For the material below, return exactly the lines starting at the line containing "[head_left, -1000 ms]" and ending at the line containing "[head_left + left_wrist", both ends included, and no others.
(Records for this exercise begins)
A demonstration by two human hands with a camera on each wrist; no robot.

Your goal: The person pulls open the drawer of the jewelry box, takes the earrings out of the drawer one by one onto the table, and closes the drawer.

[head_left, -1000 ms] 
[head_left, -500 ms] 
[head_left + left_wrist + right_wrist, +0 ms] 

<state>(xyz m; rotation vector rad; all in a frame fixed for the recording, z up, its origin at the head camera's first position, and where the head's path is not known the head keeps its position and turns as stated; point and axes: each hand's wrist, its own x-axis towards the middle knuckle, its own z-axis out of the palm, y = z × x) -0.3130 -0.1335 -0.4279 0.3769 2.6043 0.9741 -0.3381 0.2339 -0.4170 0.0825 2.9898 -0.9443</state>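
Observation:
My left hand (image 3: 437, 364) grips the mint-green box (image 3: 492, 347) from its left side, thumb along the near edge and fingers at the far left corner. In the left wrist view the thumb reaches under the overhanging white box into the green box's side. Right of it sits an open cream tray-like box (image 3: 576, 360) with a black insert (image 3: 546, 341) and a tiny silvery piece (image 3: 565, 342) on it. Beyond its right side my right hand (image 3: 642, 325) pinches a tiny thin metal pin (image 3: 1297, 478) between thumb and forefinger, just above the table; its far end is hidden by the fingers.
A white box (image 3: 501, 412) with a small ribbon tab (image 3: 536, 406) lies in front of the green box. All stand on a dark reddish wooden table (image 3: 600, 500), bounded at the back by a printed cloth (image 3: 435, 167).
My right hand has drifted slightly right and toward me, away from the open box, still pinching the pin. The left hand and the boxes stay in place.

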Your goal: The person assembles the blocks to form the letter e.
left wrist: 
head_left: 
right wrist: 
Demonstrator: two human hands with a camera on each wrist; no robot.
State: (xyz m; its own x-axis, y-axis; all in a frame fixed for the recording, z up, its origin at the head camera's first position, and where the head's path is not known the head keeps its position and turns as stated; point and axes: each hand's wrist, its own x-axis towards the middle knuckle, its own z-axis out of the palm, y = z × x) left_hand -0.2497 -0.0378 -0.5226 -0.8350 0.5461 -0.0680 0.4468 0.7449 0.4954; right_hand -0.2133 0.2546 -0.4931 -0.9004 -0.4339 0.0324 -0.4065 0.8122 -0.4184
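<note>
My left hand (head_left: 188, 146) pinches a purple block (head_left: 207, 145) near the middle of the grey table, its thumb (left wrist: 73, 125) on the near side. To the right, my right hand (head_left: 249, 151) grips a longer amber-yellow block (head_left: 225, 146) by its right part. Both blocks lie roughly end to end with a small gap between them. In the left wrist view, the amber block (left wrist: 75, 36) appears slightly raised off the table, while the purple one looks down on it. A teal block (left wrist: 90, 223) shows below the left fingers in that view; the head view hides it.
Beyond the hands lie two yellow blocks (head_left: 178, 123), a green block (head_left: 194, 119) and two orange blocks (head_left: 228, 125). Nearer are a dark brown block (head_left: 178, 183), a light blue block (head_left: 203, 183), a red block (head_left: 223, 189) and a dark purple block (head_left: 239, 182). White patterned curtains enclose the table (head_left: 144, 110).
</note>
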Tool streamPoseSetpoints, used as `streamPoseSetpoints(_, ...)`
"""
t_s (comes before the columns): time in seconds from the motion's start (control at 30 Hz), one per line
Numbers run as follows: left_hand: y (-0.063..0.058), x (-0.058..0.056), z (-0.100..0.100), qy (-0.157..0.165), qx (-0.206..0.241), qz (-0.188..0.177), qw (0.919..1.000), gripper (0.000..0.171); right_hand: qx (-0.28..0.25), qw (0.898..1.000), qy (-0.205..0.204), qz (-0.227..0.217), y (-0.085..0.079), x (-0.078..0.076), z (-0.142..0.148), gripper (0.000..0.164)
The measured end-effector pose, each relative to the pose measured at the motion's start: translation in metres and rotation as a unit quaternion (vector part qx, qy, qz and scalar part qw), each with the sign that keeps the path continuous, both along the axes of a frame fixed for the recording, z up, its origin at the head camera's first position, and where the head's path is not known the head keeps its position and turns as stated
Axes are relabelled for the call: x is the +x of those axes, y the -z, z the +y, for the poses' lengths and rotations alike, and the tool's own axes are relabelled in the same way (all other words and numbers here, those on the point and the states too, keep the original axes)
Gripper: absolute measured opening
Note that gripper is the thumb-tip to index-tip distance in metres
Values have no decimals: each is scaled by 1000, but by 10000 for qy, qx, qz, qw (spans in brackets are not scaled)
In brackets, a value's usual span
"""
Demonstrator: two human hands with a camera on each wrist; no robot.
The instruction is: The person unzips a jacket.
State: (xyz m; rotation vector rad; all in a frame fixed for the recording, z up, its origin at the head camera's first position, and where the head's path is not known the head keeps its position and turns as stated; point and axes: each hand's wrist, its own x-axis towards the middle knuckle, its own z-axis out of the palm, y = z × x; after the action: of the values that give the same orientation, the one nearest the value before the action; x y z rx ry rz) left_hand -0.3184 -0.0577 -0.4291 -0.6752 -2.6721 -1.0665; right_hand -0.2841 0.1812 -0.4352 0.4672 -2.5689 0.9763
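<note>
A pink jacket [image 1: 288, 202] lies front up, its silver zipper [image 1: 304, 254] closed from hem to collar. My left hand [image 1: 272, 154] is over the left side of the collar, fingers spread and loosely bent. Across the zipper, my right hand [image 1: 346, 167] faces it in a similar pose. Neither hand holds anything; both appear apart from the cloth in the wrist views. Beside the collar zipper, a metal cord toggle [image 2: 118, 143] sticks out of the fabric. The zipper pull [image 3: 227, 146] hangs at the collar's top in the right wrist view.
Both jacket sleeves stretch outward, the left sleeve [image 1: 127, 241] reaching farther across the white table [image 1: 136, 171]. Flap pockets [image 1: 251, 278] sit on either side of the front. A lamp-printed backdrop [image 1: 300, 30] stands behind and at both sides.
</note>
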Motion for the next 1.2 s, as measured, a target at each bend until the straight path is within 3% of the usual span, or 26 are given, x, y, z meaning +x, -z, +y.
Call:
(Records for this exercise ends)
◆ **Result of this task**
[head_left, -1000 ms] 
[head_left, -500 ms] 
[head_left + left_wrist + right_wrist, +0 ms] 

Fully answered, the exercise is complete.